Birdcall like the chant of some demented sports fan: the yellow-billed cuckoo is back! The forest canopy must be full enough to skulk in.
2008
May 18, 2008
A black-and-white warbler’s two-syllable whisper; drumroll from a Good God bird. The clock is blinking—what time is it? The patter of rain.
May 17, 2008
The same woodpeckers and nuthatches that we heard all winter, but with flickering leaves. The same wind as yesterday, but with golden light.
May 16, 2008
At 6:00, the sky grows dark again as a storm approaches. Wood thrushes start back up. The lilac’s white torches all point at the ground.
May 15, 2008
Cloudy and cool.

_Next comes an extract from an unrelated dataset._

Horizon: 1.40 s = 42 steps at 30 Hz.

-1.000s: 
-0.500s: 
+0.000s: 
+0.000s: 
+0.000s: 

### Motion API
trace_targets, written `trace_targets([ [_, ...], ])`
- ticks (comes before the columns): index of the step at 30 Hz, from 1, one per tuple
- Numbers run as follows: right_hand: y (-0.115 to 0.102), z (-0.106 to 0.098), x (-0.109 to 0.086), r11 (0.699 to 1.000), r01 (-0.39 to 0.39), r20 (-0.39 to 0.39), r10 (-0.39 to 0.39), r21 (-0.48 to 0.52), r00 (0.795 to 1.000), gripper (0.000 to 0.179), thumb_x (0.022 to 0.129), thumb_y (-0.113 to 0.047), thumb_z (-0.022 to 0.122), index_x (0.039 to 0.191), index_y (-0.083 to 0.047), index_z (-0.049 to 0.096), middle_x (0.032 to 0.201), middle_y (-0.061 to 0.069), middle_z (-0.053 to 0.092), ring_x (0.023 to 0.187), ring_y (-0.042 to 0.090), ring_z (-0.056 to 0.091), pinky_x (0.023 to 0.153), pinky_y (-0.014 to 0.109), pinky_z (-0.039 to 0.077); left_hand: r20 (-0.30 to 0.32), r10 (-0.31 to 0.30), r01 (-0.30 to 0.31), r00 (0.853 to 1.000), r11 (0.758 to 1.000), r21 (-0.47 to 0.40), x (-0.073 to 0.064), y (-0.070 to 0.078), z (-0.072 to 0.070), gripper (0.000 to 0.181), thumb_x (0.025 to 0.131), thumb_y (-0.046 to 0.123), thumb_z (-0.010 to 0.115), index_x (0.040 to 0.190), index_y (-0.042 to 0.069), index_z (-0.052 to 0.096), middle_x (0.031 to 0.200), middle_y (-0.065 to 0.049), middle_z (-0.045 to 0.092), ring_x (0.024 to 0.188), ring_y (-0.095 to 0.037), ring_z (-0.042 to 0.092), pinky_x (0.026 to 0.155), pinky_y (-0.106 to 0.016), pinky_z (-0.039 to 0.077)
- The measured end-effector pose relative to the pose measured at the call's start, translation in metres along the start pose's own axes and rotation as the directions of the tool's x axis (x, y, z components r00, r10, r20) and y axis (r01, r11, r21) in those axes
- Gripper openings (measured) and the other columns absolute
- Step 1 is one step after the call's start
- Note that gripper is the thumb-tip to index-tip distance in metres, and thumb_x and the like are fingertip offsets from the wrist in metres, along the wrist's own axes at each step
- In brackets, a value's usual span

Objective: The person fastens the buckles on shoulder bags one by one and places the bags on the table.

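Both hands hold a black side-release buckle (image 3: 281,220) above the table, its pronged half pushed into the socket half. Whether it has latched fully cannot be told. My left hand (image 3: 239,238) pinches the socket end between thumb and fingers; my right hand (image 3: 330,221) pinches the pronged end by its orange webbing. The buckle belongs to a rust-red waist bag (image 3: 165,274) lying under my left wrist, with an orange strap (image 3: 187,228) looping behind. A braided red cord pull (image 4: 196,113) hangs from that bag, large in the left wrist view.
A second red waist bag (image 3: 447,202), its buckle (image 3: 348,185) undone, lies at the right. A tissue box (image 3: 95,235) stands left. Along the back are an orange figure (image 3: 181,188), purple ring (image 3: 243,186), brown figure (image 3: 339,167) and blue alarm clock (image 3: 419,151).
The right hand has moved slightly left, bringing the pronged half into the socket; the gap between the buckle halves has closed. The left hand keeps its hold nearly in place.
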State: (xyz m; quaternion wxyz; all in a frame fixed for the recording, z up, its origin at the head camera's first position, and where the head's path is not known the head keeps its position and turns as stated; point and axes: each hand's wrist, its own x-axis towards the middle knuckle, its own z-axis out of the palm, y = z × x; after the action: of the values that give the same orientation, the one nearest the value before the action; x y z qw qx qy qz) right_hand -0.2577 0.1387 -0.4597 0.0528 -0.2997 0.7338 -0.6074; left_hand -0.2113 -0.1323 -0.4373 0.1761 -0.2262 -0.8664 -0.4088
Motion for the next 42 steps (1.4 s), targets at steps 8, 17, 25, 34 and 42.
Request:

A tanager’s plucked string; no glimpse of scarlet. Where are they off to, the hummingbirds that keep zooming past my porch?
May 14, 2008
At first light, the silhouette of a hawk in a dead tree above the corner of the field. A small rabbit grazes in the yard, ears twitching.
May 13, 2008
Cold and clearing. The black cat pads up the driveway, coyote bait still in her belly and the usual hungry, hateful look in her yellow eyes.
May 12, 2008
Black-throated green: the warbler lisping at the woods’ edge, but also the woods itself, green-feathered, trunks running dark with rain.
May 11, 2008
Sunday, and one can hear between bursts of oriole song the creaking of wings, the drone of a bumblebee, a deer snorting a quarter-mile off.
May 10, 2008
Two myrtle colonies are closing in on what’s left of my lawn. In the grass, the green fists of bracken open complex fingers to the rain.
May 9, 2008
Rain. Have robins always had white spots on the ends of their tails? Yesterday afternoon, four eastern kingbirds in the field—unmistakeable.
May 8, 2008
Rain at dawn. In the half-light, the green is intense. Add the bell-like tones of wood thrushes, and the effect is other-worldly.
May 7, 2008
Behind the lilac, the sounds of a fierce wood thrush altercation. A third thrush lands close by and swipes its bill against the branch.
May 6, 2008
Full leaf-out is still a week or two off. In the green wall of woods across from my porch, the dawn sky leaks through a hundred holes.